[Stored entries]
*** Begin section ***
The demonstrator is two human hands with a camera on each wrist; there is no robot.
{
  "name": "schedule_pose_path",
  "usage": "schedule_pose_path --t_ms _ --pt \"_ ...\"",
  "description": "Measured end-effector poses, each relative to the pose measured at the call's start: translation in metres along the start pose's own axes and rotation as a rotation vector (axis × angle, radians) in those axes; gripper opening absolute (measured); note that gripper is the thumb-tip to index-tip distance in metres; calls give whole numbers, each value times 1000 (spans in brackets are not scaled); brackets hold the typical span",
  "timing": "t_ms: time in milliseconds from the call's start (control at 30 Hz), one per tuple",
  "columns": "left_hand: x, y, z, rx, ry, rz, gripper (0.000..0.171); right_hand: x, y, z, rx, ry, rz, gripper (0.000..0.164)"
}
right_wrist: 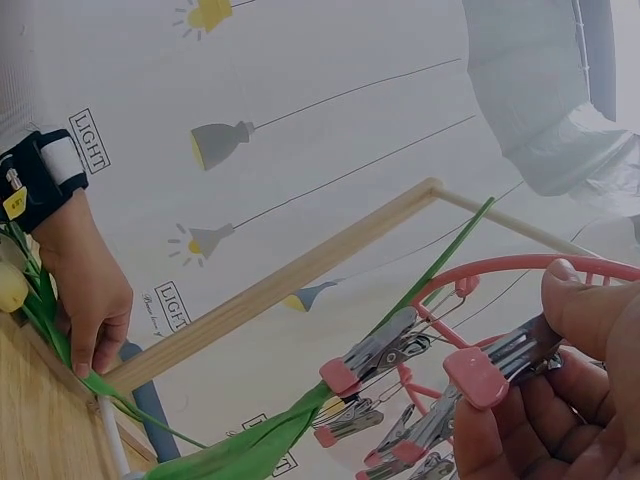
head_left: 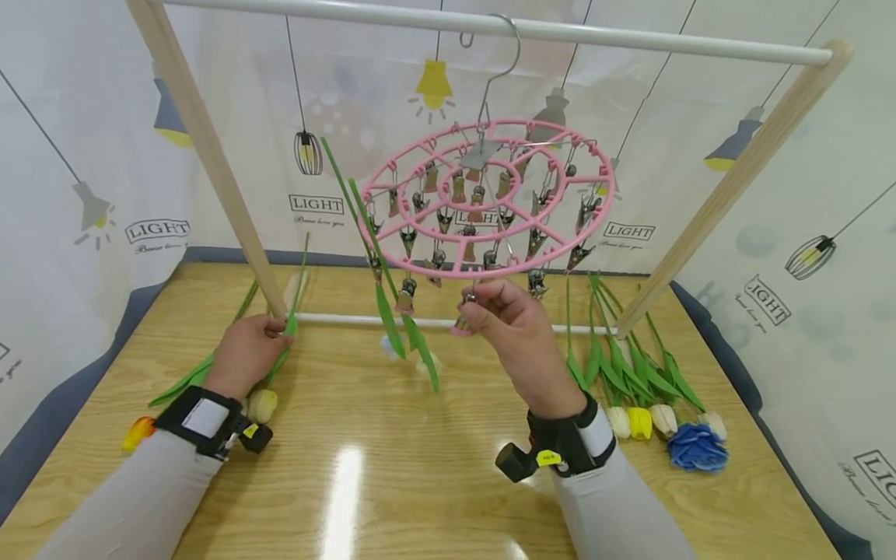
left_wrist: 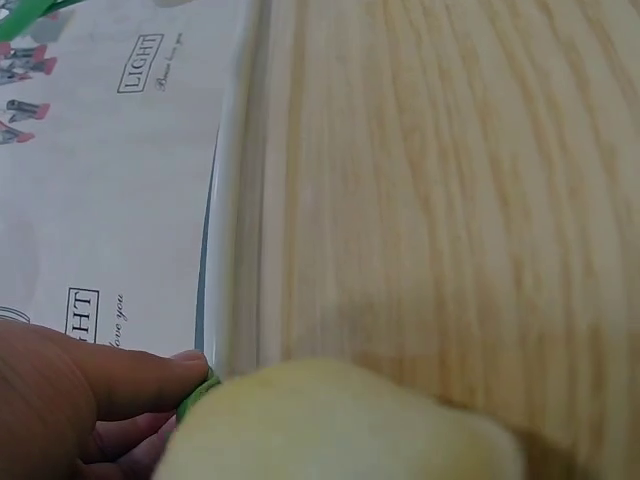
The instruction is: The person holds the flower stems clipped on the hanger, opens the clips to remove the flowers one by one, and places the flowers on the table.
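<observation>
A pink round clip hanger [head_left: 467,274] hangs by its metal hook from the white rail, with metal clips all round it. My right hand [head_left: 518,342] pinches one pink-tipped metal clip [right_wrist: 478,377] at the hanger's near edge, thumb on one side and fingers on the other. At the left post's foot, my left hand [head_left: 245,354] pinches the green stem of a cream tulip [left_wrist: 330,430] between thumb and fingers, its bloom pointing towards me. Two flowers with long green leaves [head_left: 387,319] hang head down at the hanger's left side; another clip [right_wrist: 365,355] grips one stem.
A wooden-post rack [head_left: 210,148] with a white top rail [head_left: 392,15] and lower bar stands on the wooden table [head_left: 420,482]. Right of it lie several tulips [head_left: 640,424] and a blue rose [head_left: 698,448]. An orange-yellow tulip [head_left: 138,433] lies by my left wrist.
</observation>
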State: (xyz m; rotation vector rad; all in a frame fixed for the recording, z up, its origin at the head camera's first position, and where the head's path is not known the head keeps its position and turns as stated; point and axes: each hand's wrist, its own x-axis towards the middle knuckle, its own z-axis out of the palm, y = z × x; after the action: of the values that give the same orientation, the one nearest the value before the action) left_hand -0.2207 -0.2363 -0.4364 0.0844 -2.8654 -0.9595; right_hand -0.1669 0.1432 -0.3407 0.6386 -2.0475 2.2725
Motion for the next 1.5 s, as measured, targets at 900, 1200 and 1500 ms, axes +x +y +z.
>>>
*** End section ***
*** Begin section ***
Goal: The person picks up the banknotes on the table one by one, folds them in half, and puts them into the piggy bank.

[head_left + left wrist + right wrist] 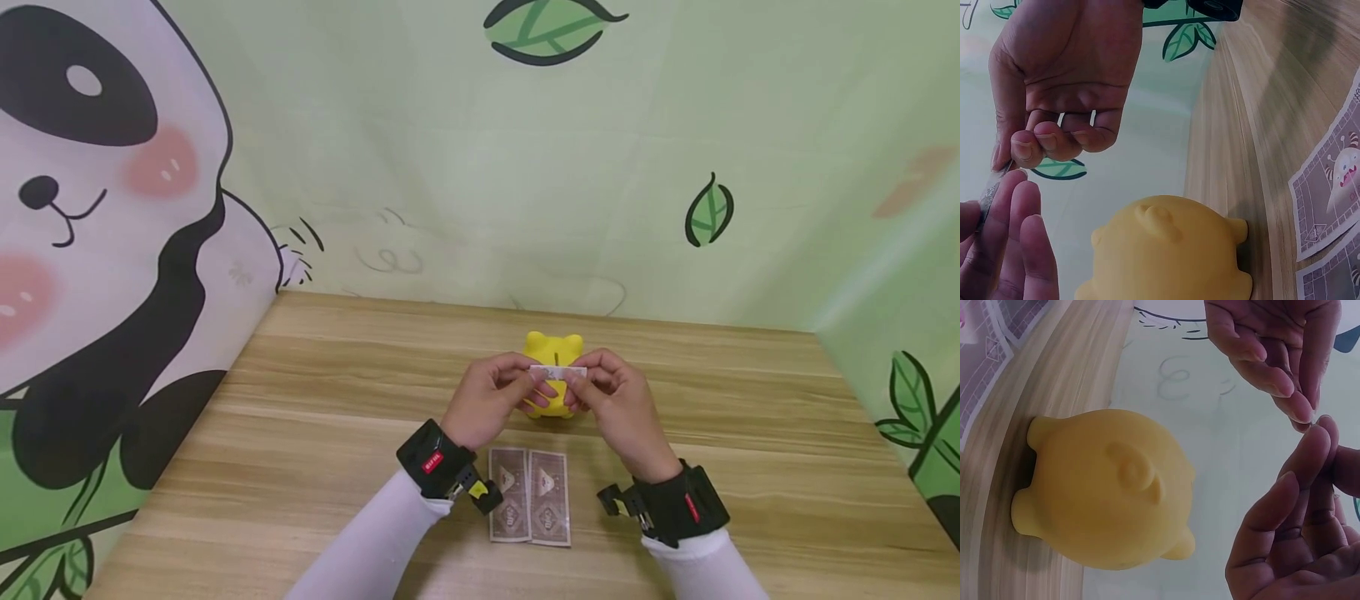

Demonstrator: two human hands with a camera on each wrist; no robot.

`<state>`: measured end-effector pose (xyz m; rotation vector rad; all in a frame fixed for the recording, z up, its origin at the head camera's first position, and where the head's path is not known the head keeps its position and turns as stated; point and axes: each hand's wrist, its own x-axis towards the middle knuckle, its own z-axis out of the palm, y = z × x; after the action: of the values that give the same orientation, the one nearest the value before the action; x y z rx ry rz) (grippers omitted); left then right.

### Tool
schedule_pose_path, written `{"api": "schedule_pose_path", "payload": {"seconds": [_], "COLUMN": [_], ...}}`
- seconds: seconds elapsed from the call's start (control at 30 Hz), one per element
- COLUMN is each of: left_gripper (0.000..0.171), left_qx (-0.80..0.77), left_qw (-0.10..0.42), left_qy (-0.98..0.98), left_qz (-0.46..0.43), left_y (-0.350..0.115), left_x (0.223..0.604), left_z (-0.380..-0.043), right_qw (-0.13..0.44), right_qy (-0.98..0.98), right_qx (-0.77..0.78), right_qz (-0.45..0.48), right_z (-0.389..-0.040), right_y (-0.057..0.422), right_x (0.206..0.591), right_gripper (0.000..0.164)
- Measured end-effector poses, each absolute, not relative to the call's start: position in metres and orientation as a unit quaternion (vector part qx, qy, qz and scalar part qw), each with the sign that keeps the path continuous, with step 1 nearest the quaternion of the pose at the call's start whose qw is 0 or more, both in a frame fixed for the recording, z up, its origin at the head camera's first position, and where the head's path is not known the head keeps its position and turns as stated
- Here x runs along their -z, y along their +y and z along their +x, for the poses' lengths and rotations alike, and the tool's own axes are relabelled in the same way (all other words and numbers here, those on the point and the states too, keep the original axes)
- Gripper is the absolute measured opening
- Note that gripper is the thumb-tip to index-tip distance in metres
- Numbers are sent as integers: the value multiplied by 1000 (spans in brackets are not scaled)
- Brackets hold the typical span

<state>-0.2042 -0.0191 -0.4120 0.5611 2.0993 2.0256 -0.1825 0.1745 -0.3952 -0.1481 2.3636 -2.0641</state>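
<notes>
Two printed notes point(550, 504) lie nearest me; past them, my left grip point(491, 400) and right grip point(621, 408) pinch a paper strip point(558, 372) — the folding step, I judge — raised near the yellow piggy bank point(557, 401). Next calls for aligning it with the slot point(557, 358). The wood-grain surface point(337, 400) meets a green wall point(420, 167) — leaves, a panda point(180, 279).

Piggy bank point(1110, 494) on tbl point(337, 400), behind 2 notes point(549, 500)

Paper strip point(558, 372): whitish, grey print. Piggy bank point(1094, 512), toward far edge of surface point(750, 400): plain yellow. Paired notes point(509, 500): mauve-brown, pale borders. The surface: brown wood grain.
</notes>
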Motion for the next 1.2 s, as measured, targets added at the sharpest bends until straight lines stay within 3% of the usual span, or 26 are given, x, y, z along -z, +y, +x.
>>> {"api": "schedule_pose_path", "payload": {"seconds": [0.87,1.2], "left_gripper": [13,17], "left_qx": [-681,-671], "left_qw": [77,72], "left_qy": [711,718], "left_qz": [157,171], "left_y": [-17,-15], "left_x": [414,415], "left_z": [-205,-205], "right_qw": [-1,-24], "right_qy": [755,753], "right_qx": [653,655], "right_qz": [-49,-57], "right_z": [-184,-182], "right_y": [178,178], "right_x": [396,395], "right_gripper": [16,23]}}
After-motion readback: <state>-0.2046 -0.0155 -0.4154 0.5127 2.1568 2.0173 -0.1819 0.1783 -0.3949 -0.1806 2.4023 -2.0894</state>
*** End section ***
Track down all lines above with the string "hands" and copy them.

__Answer box__
The demonstrator is two human hands with a camera on each wrist; there is no robot.
Demonstrator: two human hands with a camera on each wrist; no robot.

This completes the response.